### [YOUR TASK]
Return the entries below precisely, omitting nothing.
*** Opening DATASET CONTENT ***
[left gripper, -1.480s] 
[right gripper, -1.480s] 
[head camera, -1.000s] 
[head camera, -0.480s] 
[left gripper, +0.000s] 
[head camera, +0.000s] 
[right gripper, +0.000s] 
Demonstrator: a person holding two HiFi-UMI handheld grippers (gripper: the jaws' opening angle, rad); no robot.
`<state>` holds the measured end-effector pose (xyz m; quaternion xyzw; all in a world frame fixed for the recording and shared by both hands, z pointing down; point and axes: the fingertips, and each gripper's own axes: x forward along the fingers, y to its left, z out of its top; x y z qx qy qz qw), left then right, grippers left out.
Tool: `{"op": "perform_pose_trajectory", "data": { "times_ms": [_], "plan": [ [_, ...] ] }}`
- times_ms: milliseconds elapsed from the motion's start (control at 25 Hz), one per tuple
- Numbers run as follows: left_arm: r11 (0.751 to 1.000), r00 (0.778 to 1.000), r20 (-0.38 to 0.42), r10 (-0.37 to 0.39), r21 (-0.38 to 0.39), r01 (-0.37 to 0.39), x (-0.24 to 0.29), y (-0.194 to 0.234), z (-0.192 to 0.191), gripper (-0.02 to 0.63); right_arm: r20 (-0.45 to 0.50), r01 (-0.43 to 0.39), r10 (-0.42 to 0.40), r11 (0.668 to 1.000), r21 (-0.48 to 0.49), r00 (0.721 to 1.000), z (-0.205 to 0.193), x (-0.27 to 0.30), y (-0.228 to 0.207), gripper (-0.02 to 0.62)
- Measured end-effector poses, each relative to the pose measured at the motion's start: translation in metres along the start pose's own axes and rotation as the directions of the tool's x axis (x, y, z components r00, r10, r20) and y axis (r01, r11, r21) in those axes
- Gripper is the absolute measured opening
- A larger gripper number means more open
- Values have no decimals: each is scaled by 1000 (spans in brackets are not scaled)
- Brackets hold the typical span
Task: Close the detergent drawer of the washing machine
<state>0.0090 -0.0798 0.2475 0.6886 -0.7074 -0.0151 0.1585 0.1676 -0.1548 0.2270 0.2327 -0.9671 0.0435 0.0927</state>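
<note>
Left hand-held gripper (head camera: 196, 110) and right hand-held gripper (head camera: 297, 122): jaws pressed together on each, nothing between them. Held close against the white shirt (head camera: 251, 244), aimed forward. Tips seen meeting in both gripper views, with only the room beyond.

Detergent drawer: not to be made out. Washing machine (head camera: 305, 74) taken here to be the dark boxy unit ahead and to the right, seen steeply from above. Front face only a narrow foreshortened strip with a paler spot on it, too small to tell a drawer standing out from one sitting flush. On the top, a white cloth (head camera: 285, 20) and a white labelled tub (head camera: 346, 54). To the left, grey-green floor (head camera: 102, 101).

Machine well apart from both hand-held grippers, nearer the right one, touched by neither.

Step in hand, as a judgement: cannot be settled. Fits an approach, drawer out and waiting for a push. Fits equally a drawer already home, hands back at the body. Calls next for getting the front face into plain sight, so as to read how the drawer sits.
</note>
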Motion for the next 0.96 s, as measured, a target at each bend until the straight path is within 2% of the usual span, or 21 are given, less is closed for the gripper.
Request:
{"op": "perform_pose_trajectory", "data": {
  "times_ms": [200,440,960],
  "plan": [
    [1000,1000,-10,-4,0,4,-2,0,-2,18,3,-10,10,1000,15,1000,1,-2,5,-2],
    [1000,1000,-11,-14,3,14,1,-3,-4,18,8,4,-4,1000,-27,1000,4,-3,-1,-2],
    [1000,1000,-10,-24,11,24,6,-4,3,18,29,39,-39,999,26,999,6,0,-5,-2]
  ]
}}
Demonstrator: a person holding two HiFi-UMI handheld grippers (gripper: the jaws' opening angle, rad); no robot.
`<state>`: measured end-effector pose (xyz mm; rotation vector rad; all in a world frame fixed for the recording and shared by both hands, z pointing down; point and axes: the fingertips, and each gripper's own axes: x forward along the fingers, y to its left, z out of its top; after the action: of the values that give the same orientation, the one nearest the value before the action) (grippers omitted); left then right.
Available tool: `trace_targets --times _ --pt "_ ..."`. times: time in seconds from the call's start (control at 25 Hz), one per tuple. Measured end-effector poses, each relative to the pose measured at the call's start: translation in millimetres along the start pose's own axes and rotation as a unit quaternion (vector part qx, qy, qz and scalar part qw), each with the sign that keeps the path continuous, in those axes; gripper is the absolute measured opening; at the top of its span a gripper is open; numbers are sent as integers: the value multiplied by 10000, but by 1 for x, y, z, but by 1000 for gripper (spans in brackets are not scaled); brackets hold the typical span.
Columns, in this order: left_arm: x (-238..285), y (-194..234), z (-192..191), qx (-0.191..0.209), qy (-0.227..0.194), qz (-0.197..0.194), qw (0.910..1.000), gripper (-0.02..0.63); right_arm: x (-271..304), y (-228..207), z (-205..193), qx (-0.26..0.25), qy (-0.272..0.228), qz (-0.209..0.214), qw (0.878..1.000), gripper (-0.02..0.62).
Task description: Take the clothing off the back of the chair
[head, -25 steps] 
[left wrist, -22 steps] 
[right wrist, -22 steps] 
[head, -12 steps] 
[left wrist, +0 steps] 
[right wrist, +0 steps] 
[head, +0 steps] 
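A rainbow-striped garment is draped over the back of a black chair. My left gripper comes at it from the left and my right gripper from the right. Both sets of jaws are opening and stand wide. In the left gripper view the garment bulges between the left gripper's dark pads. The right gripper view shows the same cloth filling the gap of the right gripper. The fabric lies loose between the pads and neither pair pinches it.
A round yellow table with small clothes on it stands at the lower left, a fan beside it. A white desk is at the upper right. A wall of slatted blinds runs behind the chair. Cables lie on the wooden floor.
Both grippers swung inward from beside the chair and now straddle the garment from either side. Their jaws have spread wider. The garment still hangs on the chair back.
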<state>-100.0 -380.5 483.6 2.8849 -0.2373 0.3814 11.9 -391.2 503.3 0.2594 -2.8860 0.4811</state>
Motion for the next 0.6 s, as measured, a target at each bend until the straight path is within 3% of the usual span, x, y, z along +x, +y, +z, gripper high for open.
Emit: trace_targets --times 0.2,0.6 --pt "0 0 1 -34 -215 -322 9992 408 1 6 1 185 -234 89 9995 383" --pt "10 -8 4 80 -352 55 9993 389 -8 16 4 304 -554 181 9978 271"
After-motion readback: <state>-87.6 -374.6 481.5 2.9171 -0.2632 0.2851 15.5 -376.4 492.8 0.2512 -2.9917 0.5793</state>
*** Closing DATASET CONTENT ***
### [RESPONSE TO THIS TASK]
[left gripper, -1.480s] 
[right gripper, -1.480s] 
[head camera, -1.000s] 
[head camera, -0.480s] 
[left gripper, +0.000s] 
[head camera, +0.000s] 
[right gripper, +0.000s] 
Demonstrator: a person holding two HiFi-UMI handheld grippers (gripper: the jaws' opening angle, rad); no robot.
`<state>` holds the measured end-effector pose (xyz m; quaternion xyzw; all in a world frame fixed for the recording and shared by both hands, z pointing down; point and axes: the fingertips, and each gripper's own axes: x forward along the fingers, y to its left, z out of its top; x y z qx qy qz qw), left then right, grippers left out.
Tool: `{"op": "perform_pose_trajectory", "data": { "times_ms": [_], "plan": [ [_, ...] ] }}`
- times_ms: milliseconds elapsed from the motion's start (control at 25 Hz), one per tuple
- Numbers run as follows: left_arm: r11 (0.751 to 1.000), r00 (0.778 to 1.000), r20 (-0.38 to 0.42), r10 (-0.37 to 0.39), r21 (-0.38 to 0.39), r01 (-0.37 to 0.39), x (-0.24 to 0.29), y (-0.194 to 0.234), z (-0.192 to 0.191), gripper (-0.02 to 0.63); right_arm: r20 (-0.45 to 0.50), r01 (-0.43 to 0.39), r10 (-0.42 to 0.40), r11 (0.668 to 1.000), r21 (-0.48 to 0.49), r00 (0.721 to 1.000), z (-0.205 to 0.193), x (-0.27 to 0.30), y (-0.228 to 0.207), gripper (-0.02 to 0.62)
- Measured end-effector poses, each relative to the pose measured at the motion's start: translation in metres along the start pose's own axes and rotation as the directions of the tool's x axis (x, y, z components r00, r10, r20) and y axis (r01, r11, r21) in those axes
- Gripper is the absolute measured opening
- A larger gripper number means more open
- Values have no decimals: each is scaled by 1000 (spans in brackets are not scaled)
- Brackets hold the typical span
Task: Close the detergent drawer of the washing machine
<state>0.0090 -0.0798 0.2475 0.6886 -0.7074 -0.0151 0.1585 0.1676 -0.1548 0.2270 0.2327 -0.9671 0.0435 0.0927</state>
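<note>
Left hand-held gripper (head camera: 196, 110) and right hand-held gripper (head camera: 297, 122): jaws pressed together on each, nothing between them. Held close against the white shirt (head camera: 251, 244), aimed forward. Tips seen meeting in both gripper views, with only the room beyond.

Detergent drawer: not to be made out. Washing machine (head camera: 305, 74) taken here to be the dark boxy unit ahead and to the right, seen steeply from above. Front face only a narrow foreshortened strip with a paler spot on it, too small to tell a drawer standing out from one sitting flush. On the top, a white cloth (head camera: 285, 20) and a white labelled tub (head camera: 346, 54). To the left, grey-green floor (head camera: 102, 101).

Machine well apart from both hand-held grippers, nearer the right one, touched by neither.

Step in hand, as a judgement: cannot be settled. Fits an approach, drawer out and waiting for a push. Fits equally a drawer already home, hands back at the body. Calls next for getting the front face into plain sight, so as to read how the drawer sits.
</note>
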Motion for the next 0.96 s, as measured, a target at each bend until the straight path is within 2% of the usual span, or 21 are given, less is closed for the gripper.
Request:
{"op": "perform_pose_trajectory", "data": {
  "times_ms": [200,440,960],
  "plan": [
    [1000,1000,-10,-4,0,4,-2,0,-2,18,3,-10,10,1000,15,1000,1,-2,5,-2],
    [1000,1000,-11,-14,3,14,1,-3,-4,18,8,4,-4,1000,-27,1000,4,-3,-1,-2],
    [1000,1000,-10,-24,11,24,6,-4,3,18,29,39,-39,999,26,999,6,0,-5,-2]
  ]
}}
Demonstrator: a person holding two HiFi-UMI handheld grippers (gripper: the jaws' opening angle, rad); no robot.
`<state>`: measured end-effector pose (xyz mm; rotation vector rad; all in a world frame fixed for the recording and shared by both hands, z pointing down; point and axes: the fingertips, and each gripper's own axes: x forward along the fingers, y to its left, z out of its top; after the action: of the values that give the same orientation, the one nearest the value before the action) (grippers omitted); left then right.
Available tool: `trace_targets --times _ --pt "_ ..."`. times: time in seconds from the call's start (control at 25 Hz), one per tuple. Measured end-effector poses, each relative to the pose measured at the call's start: translation in millimetres along the start pose's own axes and rotation as a unit quaternion (vector part qx, qy, qz and scalar part qw), each with the sign that keeps the path continuous, in those axes; gripper is the absolute measured opening; at the top of its span a gripper is open; numbers are sent as integers: the value multiplied by 10000, but by 1 for x, y, z, but by 1000 for gripper (spans in brackets are not scaled); brackets hold the typical span.
Columns, in this order: left_arm: x (-238..285), y (-194..234), z (-192..191), qx (-0.191..0.209), qy (-0.227..0.194), qz (-0.197..0.194), qw (0.910..1.000), gripper (-0.02..0.63); right_arm: x (-271..304), y (-228..207), z (-205..193), qx (-0.26..0.25), qy (-0.272..0.228), qz (-0.209..0.214), qw (0.878..1.000), gripper (-0.02..0.62).
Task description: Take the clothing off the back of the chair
[head, -25 steps] 
[left wrist, -22 steps] 
[right wrist, -22 steps] 
[head, -12 steps] 
[left wrist, +0 steps] 
[right wrist, +0 steps] 
[head, +0 steps] 
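A rainbow-striped garment is draped over the back of a black chair. My left gripper comes at it from the left and my right gripper from the right. Both sets of jaws are opening and stand wide. In the left gripper view the garment bulges between the left gripper's dark pads. The right gripper view shows the same cloth filling the gap of the right gripper. The fabric lies loose between the pads and neither pair pinches it.
A round yellow table with small clothes on it stands at the lower left, a fan beside it. A white desk is at the upper right. A wall of slatted blinds runs behind the chair. Cables lie on the wooden floor.
Both grippers swung inward from beside the chair and now straddle the garment from either side. Their jaws have spread wider. The garment still hangs on the chair back.
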<state>-100.0 -380.5 483.6 2.8849 -0.2373 0.3814 11.9 -391.2 503.3 0.2594 -2.8860 0.4811</state>
Motion for the next 0.6 s, as measured, a target at each bend until the straight path is within 3% of the usual span, x, y, z along +x, +y, +z, gripper high for open.
Emit: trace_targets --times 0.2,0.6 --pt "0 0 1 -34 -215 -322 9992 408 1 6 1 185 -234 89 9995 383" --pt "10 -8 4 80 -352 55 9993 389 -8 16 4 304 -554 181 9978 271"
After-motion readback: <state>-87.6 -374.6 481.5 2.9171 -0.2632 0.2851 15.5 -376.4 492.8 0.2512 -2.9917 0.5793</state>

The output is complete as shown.